Extortionate rural taxation and unprincipled termination of rural land leases have greatly contributed to violent countryside demonstrations, some requiring lethal force to quell, that have grown from 58,000 in 2003 to 87,000 in 2005, according to Ministry of Public Safety statistics.
Tax exploitation is endemic in the Chinese countryside. Local officials receive a mandate from higher-level officials to generate a certain amount of tax revenue and pass it upwards. They then bloat the figure, causing many economically marginal families to pay more than they can manage, and then skim the inflated part off for their own benefit.
As Hu and Wen well know, the fall of dynasties throughout Chinese history has largely been caused by excessive taxation of agricultural peasants. Addressing the NPC, Wen reminded delegates that, in 2006, Hu and Wen had ended the 2,600-year tradition of agricultural peasants paying taxes.
All rural land in China is owned by the state and leased to farmers. As has happened so often in recent years, a developer appears who wants to build a shopping mall or factory. They cultivate the local party secretary and persuade him to break the lease on the land of interest. Of course, they reward the secretary, who also benefits by skimming off a certain percentage of government supplied compensation for the displaced land tenants. Being abruptly yanked off of the land and not receiving fair compensation also has fueled protest. The practice has grown like a raging forest fire driven by a wild wind. To prevent further exploitation and preserve stability, the NPC agreed to eliminate the regulation allowing the state to requisition land for development, once leased.
Urban land also is owned by the state. In China's ongoing real estate boom, many middle-class families have bought houses, condominiums and other forms of housing and wanted to be assured that the land would not be pulled out from underneath them.
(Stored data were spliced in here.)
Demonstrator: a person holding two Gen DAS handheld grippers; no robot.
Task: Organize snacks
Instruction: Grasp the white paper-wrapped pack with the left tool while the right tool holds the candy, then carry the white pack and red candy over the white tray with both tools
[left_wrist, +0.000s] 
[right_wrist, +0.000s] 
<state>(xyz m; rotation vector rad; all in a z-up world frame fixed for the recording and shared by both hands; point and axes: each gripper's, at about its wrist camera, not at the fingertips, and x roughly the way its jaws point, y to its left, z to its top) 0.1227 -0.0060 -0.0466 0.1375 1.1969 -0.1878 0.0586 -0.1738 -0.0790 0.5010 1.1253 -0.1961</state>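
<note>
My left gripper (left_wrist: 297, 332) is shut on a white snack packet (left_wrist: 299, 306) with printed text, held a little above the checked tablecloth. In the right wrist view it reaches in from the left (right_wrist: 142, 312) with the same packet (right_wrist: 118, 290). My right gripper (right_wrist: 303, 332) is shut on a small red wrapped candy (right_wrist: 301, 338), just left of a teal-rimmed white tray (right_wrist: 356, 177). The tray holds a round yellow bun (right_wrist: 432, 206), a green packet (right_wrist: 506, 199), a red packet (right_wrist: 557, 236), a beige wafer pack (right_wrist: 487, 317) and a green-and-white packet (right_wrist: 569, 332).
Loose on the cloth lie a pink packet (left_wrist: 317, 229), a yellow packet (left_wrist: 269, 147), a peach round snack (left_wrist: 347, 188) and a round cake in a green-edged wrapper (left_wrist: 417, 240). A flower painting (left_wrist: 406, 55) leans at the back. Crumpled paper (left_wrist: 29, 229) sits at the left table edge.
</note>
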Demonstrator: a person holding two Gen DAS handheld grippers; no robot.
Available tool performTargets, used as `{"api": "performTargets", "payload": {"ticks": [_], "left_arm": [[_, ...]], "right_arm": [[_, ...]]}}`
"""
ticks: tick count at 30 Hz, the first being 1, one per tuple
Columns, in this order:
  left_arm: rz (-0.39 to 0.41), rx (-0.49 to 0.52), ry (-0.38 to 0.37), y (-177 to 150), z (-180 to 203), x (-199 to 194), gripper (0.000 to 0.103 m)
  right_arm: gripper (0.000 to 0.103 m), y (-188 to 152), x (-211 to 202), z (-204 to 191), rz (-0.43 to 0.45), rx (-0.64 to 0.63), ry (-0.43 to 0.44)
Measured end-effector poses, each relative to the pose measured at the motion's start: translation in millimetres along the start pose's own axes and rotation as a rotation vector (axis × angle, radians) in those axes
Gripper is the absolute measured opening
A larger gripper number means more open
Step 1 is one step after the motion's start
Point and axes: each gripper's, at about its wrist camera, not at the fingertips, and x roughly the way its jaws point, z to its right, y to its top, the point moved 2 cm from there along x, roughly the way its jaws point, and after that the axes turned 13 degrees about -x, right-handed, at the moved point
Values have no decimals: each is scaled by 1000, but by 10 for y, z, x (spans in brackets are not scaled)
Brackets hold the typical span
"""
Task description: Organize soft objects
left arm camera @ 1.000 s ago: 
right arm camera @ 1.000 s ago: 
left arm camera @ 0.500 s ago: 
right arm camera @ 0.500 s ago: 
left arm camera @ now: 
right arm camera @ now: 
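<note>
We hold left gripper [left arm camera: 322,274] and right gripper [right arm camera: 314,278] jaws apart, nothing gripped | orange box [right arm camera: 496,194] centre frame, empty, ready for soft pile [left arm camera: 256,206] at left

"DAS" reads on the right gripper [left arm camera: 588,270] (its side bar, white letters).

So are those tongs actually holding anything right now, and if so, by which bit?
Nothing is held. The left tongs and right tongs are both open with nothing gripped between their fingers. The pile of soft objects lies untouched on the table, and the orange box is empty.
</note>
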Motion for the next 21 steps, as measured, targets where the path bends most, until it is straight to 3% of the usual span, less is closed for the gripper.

Realizing the importance of the middle class to China's continued economic growth, it was expected that urban leases would be automatically lengthened.
The most contentious bill before the NPC was the Property Law of the People's Republic of China (wuquanfa). First discussed 14 years ago and tabled without a vote at last year's NPC, the property law could be passed this year only after vigorous lobbying before the NPC convened. Private businesses contribute 65 percent of China's GDP and pay 70 percent of the taxes. Thus the government has felt an increasing need to assure private business owners, the middle class and other pillars of the burgeoning economy that their private property is protected.
Contrarily, remnant Marxists hold another view. Han Deqiang, Beijing University of Aeronautics and Astronautics economist, said, "The property law basically takes all the illegally gotten income and legalizes it. It's too liberal. It is too right wing. This is a step back to the laissez faire ideas of the 18th century." Others opined the socialist fundamentals upon which the New China was founded would be violated.
LAW VERSUS REALITY
It is questionable how well enforced and administered these new laws and reforms will be.
"There is a distinction between law and actual reality, said Han Xu, a Chinese Academy of Social Sciences political scientist. Moreover, they put more power in the hands of the central government at the loss of provincial and local government cadres' power and opportunity for corruption, according to Bill O'Grady, chief global strategist for A.G. Edwards. Provincial and local officials throughout Chinese history have scuttled central government initiatives.
Hu definitely needs to show progress by Sept. 23 when the 17th National Party Congress convenes in order to consolidate his leadership, enabling him to place more of those directly allied to him in key positions and to influence the make-up of China's next generation of leadership.